La lecture hebdomadaire de revues juridiques spécialisées, qui constitue une quasi-obligation professionnelle, apporte toujours son lot d’informations inédites et souvent de beaux sujets de réflexion. C’est le cas avec la livraison de l’AJDA (Actualité juridique droit administratif) du 6 février dernier. Un jugement du tribunal administratif de Strasbourg(1) qui a attiré l’attention d’un collègue professeur de droit, Hervé Rihal, y est reproduit et surtout commenté par ce dernier, chose assez rare pour une décision émanant d’une juridiction de première instance.
Parmi les divers points de droit soulevés par cette affaire, un seul présente un intérêt direct pour les acteurs de l’action sociale, puisqu’il concerne le volet « insertion » du revenu de solidarité active (RSA). Les faits sont simples : le conseil départemental du Haut-Rhin avait décidé, par une de ses délibérations, d’imposer aux bénéficiaires du RSA l’exercice d’une activité « bénévole » en contrepartie de la perception de l’allocation.
Ce cas d’espèce reposait, bien sûr, l’inévitable question inscrite dans la structure même du RSA et, avant lui, du revenu minimum d’insertion : celle de l’équilibre à trouver entre, d’un côté, le droit à l’allocation, traduction d’un droit fondamental à disposer de moyens d’existence, et, de l’autre, l’objectif d’insertion sociale et professionnelle qui mêle des obligations pesant sur le bénéficiaire et tout autant, en principe, sur la puissance publique. On en connaît la conséquence sur la scène des débats collectifs, où s’établit depuis presque trente ans un chœur bien réglé opposant les protecteurs du droit aux ressources et les contempteurs du laxisme en matière d’insertion(2).
Le juge, comme il est logique, ne s’est pas aventuré sur ce terrain, mais il a cherché la solution dans les textes et il les examine avec soin. Il constate que la loi organise bien des « droits et devoirs » pour les bénéficiaires du RSA (CASF, art. L. 262-27 et s.) ; tant pour ceux d’entre eux qui sont orientés vers des organismes participant au service public de l’emploi que pour ceux qui, éloignés de l’emploi, sont pris en charge par le département (CASF, art.
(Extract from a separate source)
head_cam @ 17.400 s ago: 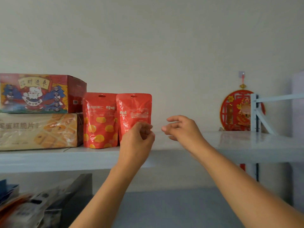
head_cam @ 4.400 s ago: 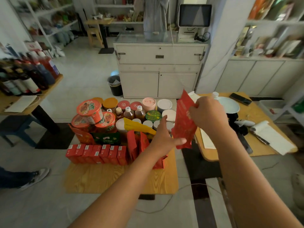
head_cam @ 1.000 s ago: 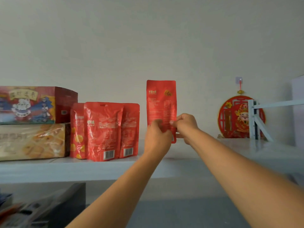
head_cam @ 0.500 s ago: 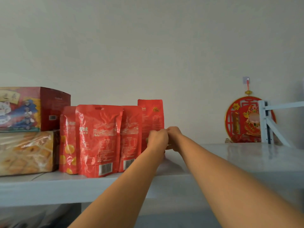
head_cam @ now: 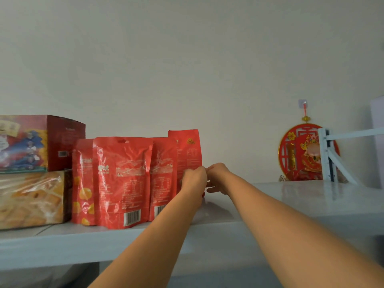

L. 262-35 et L. 262-36), les devoirs s’inscrivent dans un contrat « librement débattu » conclu dans le cadre de l’accompagnement auquel ces derniers ont droit. S’il y a donc bien une réciprocité entre le droit à l’allocation et des obligations qui peuvent être imposées à l’allocataire pour favoriser son insertion sociale et professionnelle, ces contraintes, qui peuvent parfaitement inclure des activités bénévoles, doivent être acceptées par le bénéficiaire et s’inscrire dans une cohérence spécifique à chaque cas, ce que justement entend garantir la forme contractuelle. La délibération du conseil départemental du Haut-Rhin est donc annulée : imposant en dehors du contrat et de façon générale une activité qui devient ainsi, paradoxalement, un « bénévolat forcé », elle a purement et simplement violé la loi.
Cette première dimension du jugement, la seule qui importe sur le plan juridique, a le mérite de rétablir les choses de façon claire : s’il y a bien une contrepartie à l’allocation du RSA, elle doit être ordonnée à l’objectif d’insertion du bénéficiaire et ne peut en aucun cas revêtir un caractère punitif ou de « less eligibility », d’où le « contrat librement débattu ».
Mais il y avait en arrière-fond un autre aspect qui ne manque pas d’intérêt. Il semble que le département du Haut-Rhin, par cette délibération, entendait attirer l’attention sur la situation préoccupante de ses finances, grevées notamment par une croissance vertigineuse des dépenses liées au RSA. Il entendait aussi faire de ce « bénévolat forcé » un instrument de la chasse aux abus d’allocataires dont on sait qu’une partie notable (environ 30 %) n’a pas établi de contrat. Outre que l’instrument laisse dubitatif quant à sa mise en œuvre (comment fournir ces activités bénévoles, les organiser et les contrôler…), qu’il repose sur une forme de suspicion générale à l’égard des allocataires sans contrat, alors que la responsabilité des services est tout autant engagée, et qu’il pouvait comporter nombre d’effets pervers, le juge administratif envoie donc un message aux départements : pour redresser leurs finances, il faudra trouver autre chose qu’un renforcement général des contraintes pouvant être opposées aux allocataires du RSA.
(1) Tribunal administratif de Strasbourg, 5 octobre 2016, préfet du Haut-Rhin, n° 1601891 ; AJDA 2017 n° 4, p. 226, note H. Rihal.
(2) C’est d’ailleurs ce qu’on a pu constater à propos de ce jugement, invité dans le débat des primaires de la droite lorsqu’il a été évoqué par M. Sarkozy, qui s’est dit scandalisé par cette décision.